THE TASK: Below are entries; output exactly the lines from the one with "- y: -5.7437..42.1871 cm" to the one with "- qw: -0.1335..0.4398", both included, and nothing else.

[Records from a data collection]

[Start of Attachment]

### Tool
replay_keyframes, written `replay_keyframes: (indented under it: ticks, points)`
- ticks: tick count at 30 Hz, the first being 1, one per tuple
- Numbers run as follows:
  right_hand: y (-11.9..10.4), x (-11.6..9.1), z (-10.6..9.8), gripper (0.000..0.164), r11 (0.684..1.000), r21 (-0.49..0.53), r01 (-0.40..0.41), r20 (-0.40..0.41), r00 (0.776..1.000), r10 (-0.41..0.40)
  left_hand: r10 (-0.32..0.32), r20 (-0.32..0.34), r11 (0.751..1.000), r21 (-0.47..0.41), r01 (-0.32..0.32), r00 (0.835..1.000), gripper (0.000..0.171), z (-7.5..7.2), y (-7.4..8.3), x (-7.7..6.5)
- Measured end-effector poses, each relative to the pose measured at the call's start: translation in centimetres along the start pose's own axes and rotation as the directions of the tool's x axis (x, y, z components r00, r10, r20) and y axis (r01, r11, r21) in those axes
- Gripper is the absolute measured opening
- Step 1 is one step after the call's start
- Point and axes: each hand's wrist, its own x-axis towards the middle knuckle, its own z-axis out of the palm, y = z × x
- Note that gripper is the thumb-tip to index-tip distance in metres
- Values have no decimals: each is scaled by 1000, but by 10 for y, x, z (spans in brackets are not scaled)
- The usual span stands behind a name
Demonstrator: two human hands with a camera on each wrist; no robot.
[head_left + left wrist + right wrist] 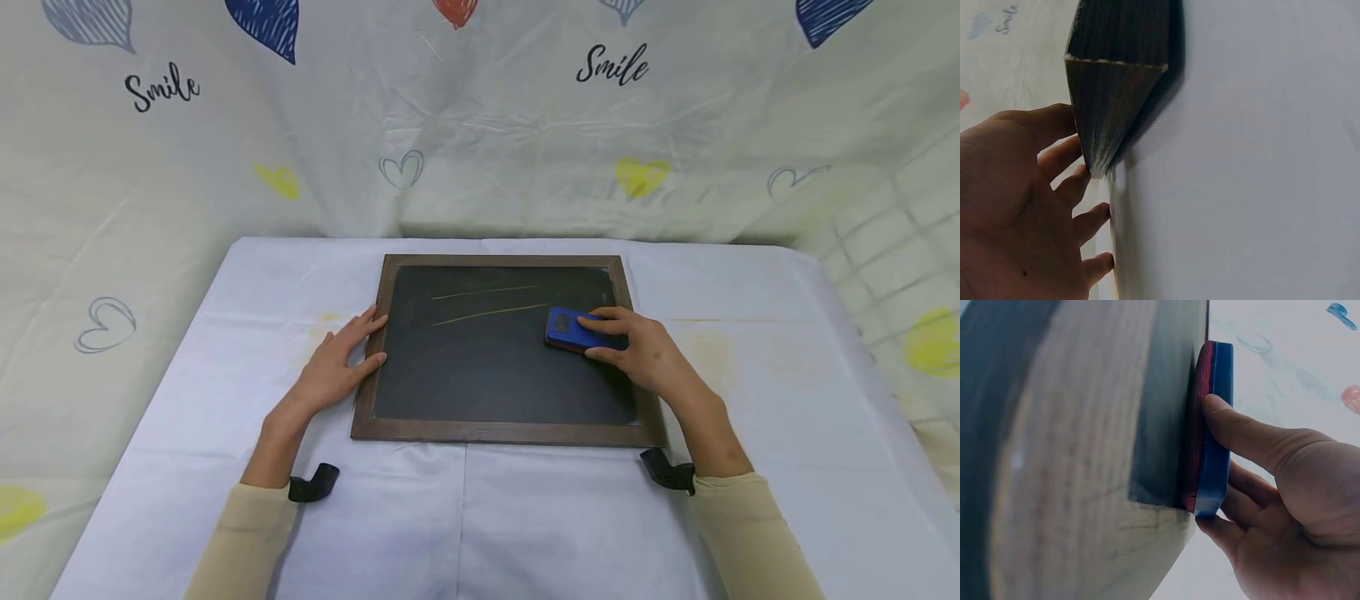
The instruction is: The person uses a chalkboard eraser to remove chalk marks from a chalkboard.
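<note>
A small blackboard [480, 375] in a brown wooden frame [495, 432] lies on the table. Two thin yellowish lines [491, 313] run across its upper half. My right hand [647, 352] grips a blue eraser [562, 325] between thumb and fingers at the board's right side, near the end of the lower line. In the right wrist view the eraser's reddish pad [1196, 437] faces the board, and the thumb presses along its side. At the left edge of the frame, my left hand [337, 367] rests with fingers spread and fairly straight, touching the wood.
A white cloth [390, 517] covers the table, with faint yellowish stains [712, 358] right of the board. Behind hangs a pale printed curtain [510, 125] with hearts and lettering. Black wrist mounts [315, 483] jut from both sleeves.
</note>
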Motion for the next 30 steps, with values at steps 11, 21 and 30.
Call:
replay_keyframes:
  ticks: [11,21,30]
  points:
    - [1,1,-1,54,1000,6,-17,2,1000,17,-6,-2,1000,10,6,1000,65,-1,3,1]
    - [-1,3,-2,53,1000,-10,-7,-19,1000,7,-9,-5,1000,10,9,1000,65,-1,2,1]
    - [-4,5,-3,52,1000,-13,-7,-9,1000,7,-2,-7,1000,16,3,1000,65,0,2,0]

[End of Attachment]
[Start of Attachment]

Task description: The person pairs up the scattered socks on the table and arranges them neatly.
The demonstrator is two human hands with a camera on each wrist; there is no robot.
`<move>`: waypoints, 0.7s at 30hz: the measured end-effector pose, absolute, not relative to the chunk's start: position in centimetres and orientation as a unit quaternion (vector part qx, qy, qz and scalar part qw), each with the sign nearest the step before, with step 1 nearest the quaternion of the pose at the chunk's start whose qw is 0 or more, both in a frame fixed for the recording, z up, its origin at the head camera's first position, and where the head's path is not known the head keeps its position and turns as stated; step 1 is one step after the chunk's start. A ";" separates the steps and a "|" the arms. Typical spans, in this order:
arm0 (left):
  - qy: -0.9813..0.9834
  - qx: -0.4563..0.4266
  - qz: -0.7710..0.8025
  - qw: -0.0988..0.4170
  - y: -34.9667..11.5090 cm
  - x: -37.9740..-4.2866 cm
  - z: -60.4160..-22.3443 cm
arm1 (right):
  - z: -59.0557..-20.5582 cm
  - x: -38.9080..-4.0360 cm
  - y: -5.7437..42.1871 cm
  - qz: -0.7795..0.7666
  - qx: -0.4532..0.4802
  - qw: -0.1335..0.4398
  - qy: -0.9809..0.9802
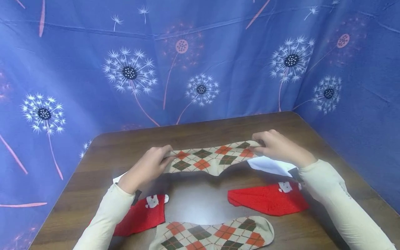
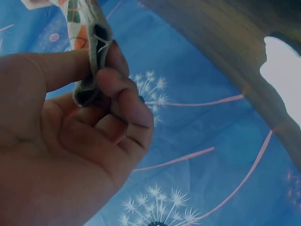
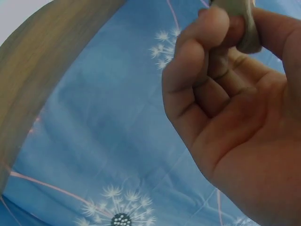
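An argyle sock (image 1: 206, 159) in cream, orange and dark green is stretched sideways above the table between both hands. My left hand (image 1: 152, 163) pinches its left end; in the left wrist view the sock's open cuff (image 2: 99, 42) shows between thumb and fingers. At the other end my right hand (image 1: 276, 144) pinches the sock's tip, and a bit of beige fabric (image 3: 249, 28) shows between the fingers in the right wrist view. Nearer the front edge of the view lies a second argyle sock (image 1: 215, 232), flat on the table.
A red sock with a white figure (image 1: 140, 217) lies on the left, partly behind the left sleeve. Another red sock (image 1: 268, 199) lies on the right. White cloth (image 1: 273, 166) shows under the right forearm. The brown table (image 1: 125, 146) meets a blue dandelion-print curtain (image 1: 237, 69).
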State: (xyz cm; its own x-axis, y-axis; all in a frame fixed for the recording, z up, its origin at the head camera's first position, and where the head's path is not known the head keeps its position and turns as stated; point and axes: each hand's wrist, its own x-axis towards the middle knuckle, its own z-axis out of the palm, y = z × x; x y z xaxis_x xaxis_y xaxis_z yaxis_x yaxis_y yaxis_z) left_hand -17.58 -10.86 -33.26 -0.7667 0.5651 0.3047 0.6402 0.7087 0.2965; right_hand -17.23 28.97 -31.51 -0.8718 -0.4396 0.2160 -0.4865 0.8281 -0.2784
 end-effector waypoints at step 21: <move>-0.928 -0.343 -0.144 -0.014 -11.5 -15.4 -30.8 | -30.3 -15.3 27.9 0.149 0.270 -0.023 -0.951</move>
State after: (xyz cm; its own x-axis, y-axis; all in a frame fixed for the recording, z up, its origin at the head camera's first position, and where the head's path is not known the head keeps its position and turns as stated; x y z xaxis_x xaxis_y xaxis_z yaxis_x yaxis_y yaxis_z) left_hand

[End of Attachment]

EXERCISE ANSWER:
  - y: -5.7437..42.1871 cm
  - qz: -0.7795..0.7666
  - qx: -0.4532..0.4802
  - qw: -0.1335..0.4398

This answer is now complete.